L’amante della Sapienza. Sant’Agostino è prima di tutto l’amante della Sapienza, che è Dio. «Egli l’ama per se stessa e per essa ama il riposo e la vita» (Gv. II, Registro delle Lettere, Libro X, lettera XXXVII). Ascoltiamolo mentre apre il suo cuore, oggetto di tanta misericordia: Ti ho amato tardi, o bellezza antica e nuova! ti ho amato tardi! E tu eri in me, mentre io ero fuori di me e ti cercavo dappertutto… (Confess., X, 27). Interrogavo la terra e mi diceva: non sono io ciò che cerchi; e tutti gli esseri che sono sulla terra mi confessavano la stessa cosa. Interrogavo il mare, i suoi abissi e ciò che ha vita in quelle profondità e questa era la risposta: non siamo il tuo Dio, cerca al di sopra di noi. Interrogavo i venti e la brina e l’aria con i suoi abitanti diceva: Anassimene s’inganna, io non sono Dio. Interrogavo il cielo, il sole, la luna, le stelle e rispondevano: no, non siamo Dio, che tu cerchi. O cose tutte, che vi presentate alle porte dei miei sensi, che mi avete detto non essere il mio Dio, ditemi qualche cosa di lui. Nella loro bellezza, che aveva determinato le mie ricerche e il mio desiderio, gridarono tutte insieme: È colui che ci ha fatto (ibid. VI). Silenzio nell’aria, nell’acqua, sulla terra, nel cielo! Silenzio nell’uomo e nell’anima stessa! Passi l’anima oltre il proprio pensiero: al di là di ogni linguaggio, sia di carne o di angelo, si intende Dio, Colui di cui tutte le creature parlano, là dove cessa quello che è segno e immagine, dove cessa ogni figura, si rivela la Sapienza eterna… (ibid. X, 10). Le mie orecchie insensibili hanno inteso la tua voce potente, la tua luce abbagliante ha forzato la porta dei miei occhi ciechi, il tuo profumo ha destato il mio odorato e io aspiro a te, ho fame e sete, perché ti ho gustato. Trasalii al tuo contatto e brucio nel desiderio di entrare nella tua pace. Quando ti sarò unito con tutto me stesso, dolore e travaglio saranno finiti per me (Confess. X, 27).

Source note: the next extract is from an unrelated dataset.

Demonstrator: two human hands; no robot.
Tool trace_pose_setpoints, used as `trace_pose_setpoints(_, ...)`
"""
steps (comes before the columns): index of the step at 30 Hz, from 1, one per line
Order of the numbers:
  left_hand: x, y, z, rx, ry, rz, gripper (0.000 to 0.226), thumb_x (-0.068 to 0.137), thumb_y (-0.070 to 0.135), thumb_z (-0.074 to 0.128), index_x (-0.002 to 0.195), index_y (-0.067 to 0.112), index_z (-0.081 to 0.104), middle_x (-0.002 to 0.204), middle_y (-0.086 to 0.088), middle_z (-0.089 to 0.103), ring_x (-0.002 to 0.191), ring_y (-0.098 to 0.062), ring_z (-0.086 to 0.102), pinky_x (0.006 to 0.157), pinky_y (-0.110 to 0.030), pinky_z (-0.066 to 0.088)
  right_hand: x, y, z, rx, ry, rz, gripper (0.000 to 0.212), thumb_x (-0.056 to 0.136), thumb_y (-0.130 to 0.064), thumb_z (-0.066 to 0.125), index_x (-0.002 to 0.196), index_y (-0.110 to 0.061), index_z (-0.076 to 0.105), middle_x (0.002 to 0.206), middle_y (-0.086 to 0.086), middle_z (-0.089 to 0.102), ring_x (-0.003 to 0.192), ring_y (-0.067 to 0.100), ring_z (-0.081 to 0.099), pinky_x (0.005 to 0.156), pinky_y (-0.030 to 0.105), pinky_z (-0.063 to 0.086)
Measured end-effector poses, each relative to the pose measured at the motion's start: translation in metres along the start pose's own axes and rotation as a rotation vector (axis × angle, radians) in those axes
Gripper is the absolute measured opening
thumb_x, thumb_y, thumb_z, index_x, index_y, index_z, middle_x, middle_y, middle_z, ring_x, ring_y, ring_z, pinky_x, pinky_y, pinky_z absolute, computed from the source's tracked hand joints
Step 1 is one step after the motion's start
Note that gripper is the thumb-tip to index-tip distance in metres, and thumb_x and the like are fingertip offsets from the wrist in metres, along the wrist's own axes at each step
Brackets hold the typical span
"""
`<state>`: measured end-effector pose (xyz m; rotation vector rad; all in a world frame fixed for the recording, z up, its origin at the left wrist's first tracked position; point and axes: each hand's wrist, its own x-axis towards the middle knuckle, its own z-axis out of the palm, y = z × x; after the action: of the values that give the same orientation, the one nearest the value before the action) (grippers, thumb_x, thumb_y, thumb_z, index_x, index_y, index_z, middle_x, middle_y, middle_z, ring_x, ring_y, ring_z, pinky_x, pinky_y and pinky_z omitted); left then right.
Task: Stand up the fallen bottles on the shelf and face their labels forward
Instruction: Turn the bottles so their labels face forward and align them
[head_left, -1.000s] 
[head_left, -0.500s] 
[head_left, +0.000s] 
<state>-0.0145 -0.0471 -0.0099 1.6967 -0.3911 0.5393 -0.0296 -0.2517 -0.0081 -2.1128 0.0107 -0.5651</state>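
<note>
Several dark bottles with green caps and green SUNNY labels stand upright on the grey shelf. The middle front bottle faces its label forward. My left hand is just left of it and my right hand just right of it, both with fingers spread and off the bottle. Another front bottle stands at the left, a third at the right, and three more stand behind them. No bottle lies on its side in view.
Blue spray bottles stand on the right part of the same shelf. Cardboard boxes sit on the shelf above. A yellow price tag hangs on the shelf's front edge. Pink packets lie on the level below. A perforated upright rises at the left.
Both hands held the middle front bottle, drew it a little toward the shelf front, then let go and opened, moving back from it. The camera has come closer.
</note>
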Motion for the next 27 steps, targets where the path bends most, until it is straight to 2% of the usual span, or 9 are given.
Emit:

Il Dottore della Chiesa. Per molto tempo sant’Agostino era rimasto schiavo delle cupidigie e delle passioni del suo cuore e si era lasciato ingannare dall’errore dei Manichei, perciò il rompere i lacci e ritrovare la verità della Chiesa Cattolica gli era costato assai. Finalmente convertito, prese sull’errore una rivincita splendida. Egli era stato preceduto da Dottori celebri quali Clemente Romano, Ireneo, Ilario, Atanasio, Ambrogio, Basilio, Giovanni Crisostomo e tuttavia il suo insegnamento orale e scritto, durato mezzo secolo, ci riempie di ammirazione.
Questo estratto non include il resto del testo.